12-14-2019, 05:22 AM | #1 | |
Wizard
Posts: 2,608
Karma: 3000161
Join Date: Jan 2009
Device: Kindle PW3 (wifi)
|
Failure to load French dictionnaries from .oxt
Hi
Now on Calibre 4.6. I tried to install the latest French dictionaries which are included as .dic and .aff files in a Grammalecte oxt that I had downloaded and installed on my hard disk (Archlinux). I failed Code:
calibre, version 4.6.0 ERREUR : Échec à l'importation des dictionnaires: Échec à l'importation des dictionnaires depuis /home/roger/Documents/Documents pour EPUB/extensions OO/Grammalecte-fr-v1.6.0.oxt. Cliquer "Afficher les détails" pour plus d'information Traceback (most recent call last): File "site-packages/calibre/gui2/tweak_book/spell.py", line 122, in accept File "site-packages/calibre/spell/import_from.py", line 126, in import_from_oxt File "src/lxml/etree.pyx", line 3222, in lxml.etree.fromstring File "src/lxml/parser.pxi", line 1877, in lxml.etree._parseMemoryDocument File "src/lxml/parser.pxi", line 1765, in lxml.etree._parseDoc File "src/lxml/parser.pxi", line 1127, in lxml.etree._BaseParser._parseDoc File "src/lxml/parser.pxi", line 601, in lxml.etree._ParserContext._handleParseResultDoc File "src/lxml/parser.pxi", line 711, in lxml.etree._handleParseResult File "src/lxml/parser.pxi", line 640, in lxml.etree._raiseParseError XMLSyntaxError: Namespace prefix manifest on manifest is not defined, line 2, column 19 (line 2) Why zffqqo?

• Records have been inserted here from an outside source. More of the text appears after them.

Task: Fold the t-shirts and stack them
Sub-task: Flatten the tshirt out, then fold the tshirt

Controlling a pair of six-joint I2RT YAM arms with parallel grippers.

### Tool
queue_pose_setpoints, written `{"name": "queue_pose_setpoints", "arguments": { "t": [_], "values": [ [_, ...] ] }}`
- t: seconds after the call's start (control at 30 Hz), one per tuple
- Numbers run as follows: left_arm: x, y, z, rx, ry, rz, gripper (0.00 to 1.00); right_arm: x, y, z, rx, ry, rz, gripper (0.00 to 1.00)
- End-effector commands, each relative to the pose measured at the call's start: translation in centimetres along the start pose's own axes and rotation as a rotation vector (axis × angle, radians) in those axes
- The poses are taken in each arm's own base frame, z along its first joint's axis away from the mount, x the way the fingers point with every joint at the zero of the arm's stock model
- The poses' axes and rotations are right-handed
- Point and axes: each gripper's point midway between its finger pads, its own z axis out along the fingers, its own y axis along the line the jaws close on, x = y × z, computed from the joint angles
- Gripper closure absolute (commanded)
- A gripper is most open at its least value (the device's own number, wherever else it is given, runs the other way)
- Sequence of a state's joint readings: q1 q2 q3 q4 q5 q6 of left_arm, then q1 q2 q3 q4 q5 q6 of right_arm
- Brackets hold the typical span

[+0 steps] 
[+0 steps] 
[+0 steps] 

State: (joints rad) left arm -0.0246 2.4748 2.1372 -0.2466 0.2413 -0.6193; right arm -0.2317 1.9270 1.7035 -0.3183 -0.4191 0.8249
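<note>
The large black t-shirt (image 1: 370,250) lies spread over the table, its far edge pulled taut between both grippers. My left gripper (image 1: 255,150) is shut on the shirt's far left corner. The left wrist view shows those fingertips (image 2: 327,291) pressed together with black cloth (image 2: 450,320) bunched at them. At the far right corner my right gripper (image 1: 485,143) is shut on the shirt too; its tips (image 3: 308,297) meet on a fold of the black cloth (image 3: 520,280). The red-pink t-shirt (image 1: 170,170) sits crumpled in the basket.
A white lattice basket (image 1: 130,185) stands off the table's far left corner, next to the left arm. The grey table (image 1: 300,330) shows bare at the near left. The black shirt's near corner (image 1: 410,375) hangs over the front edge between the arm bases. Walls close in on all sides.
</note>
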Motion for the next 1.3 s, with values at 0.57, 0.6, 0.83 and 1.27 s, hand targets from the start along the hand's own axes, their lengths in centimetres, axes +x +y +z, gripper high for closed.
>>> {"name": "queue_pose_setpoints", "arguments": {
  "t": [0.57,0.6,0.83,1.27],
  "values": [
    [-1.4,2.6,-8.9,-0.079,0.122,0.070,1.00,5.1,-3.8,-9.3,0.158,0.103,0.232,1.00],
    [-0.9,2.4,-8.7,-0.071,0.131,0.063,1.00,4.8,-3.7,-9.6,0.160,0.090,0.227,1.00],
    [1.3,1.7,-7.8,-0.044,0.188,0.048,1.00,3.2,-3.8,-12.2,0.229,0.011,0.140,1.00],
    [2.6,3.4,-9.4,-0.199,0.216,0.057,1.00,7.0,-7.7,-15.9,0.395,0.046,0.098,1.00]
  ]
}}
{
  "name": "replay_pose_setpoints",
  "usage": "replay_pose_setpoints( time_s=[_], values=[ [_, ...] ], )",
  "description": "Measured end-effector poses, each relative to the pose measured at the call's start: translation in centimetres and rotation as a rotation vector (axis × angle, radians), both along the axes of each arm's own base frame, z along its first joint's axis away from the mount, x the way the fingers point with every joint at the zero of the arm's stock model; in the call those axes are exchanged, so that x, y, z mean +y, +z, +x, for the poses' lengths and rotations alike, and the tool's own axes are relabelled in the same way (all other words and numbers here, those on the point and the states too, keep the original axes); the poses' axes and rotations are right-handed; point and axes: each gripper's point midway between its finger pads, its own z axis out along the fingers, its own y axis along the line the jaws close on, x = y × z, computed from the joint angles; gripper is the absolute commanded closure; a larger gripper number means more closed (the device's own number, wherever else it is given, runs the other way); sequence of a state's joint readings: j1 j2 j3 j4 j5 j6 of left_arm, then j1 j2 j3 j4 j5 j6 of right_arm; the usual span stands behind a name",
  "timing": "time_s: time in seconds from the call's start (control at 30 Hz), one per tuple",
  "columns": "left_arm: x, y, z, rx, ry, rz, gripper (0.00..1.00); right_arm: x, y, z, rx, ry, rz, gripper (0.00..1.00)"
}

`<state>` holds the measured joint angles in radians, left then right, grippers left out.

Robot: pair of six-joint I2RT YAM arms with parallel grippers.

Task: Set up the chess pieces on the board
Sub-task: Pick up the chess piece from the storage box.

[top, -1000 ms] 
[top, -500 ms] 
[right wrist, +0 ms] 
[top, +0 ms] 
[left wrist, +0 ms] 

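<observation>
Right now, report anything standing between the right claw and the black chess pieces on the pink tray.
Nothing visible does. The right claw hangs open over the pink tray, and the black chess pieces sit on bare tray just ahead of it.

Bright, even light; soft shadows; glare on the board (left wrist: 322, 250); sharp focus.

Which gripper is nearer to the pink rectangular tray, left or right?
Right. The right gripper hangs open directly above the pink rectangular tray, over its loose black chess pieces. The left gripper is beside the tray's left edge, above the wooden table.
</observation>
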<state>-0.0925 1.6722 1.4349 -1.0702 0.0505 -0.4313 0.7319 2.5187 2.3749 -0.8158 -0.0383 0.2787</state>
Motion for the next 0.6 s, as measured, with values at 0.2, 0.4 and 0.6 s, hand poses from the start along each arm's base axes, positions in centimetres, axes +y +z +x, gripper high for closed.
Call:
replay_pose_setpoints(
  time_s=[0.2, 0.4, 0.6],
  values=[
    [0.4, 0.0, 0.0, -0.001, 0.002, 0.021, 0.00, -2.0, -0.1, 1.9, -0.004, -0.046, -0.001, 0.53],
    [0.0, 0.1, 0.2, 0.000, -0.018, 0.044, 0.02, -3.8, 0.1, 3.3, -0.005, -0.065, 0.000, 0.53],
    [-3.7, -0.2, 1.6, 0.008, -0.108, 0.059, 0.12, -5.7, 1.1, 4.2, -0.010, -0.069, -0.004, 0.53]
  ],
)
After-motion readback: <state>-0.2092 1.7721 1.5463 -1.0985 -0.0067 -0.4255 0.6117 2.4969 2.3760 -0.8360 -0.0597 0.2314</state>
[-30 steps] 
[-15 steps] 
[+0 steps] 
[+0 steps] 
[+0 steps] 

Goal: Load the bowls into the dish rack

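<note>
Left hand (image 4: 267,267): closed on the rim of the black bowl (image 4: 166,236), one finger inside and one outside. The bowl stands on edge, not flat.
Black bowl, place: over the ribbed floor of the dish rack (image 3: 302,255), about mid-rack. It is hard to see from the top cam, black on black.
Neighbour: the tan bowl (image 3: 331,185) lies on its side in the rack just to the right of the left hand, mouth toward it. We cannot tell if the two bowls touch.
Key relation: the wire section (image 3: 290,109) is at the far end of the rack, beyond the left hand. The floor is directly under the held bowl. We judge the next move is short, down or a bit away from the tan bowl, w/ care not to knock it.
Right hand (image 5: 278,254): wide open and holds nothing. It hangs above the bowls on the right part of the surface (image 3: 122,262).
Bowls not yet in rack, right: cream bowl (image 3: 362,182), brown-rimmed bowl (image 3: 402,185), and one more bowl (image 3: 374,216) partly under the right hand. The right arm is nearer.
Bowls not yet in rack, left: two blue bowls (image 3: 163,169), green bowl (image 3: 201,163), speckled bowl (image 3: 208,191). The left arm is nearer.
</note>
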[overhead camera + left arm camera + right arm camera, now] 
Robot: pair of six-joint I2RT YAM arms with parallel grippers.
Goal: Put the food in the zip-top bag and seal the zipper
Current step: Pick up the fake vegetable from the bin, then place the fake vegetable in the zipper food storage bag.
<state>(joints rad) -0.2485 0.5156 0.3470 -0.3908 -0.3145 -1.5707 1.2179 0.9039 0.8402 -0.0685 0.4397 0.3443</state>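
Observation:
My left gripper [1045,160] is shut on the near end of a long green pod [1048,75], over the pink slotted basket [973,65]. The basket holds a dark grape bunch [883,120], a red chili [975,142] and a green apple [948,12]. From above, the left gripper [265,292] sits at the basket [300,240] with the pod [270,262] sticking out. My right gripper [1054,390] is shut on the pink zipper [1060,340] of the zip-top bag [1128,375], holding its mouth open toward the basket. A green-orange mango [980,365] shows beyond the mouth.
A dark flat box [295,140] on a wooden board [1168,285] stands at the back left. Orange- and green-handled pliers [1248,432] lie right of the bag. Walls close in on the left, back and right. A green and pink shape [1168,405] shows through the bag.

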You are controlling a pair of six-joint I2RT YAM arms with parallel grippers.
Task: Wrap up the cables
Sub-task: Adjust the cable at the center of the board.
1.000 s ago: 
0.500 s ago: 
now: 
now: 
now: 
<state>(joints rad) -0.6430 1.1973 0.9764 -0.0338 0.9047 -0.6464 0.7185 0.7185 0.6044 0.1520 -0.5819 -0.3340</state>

My pref.json file in this folder contains Quote:
|
|
12-14-2019, 12:13 PM | #2 |
creator of calibre
Posts: 43,897
Karma: 22666668
Join Date: Oct 2006
Location: Mumbai, India
Device: Various
|
That indicates the oxt file is malformed, parsing its XML is failing
|
Advert | |
|
12-14-2019, 06:31 PM | #3 |
Wizard
Posts: 2,608
Karma: 3000161
Join Date: Jan 2009
Device: Kindle PW3 (wifi)
|
Thanks for your reply.
So, I left aside this version of Grammalecte and installed the one from LibreOffice extension here: https://extensions.libreoffice.org/e...aires-francais The version of the dictionary dates back from 2017 but should be fit for the purpose. Indeed it installed nicely using strictly the Preferences folder and oxt install procedure. When I opened one ePub, and asked to check spelling, though it did appear to work, it did not filter enough the unknown words. I got a huge list of words, most of them correct. So, for this reason, I can't make any use of this list. Here is one example with the joint screenshot. Nearly all the words that appear on this screen have a correct spelling. To be more precise, if I click on the place designated with the arrow, it does not make any change to the list. I should see most of the entries disappearing. They all stay put. No filtering. These things had been working with the 3. series version of Calibre since as far as I can recall. P.S. I noticed in my .config folder, I ad .config/calibre/dictionaries and other regular items and .config/calibre/calibre/dictionaries and what seems to be an older double of the regular items I guess the top installation is the only one to be used and I did scrap the second one but it changed nothing to the results above. No filtering. Last edited by roger64; 12-14-2019 at 08:11 PM. Reason: double |
12-14-2019, 10:41 PM | #4 |
creator of calibre
Posts: 43,897
Karma: 22666668
Join Date: Oct 2006
Location: Mumbai, India
Device: Various
|
There have been no changes to spell checking since calibre 3. And filtering to only misspelled words definitely works, I just tested it. Presumably the dictionary is incomplete/missing those words/not working correctly. Where are you getting the dictionary from, as far as I can see the libreoffice french dictionary was updated last year not in 2017 https://github.com/LibreOffice/dicti...e/master/fr_FR
|
12-14-2019, 11:26 PM | #5 |
Wizard
Posts: 2,608
Karma: 3000161
Join Date: Jan 2009
Device: Kindle PW3 (wifi)
|
Something must be wrong in my settings which prevents a proper filtering but I do not think this comes from the French dictionaries I install.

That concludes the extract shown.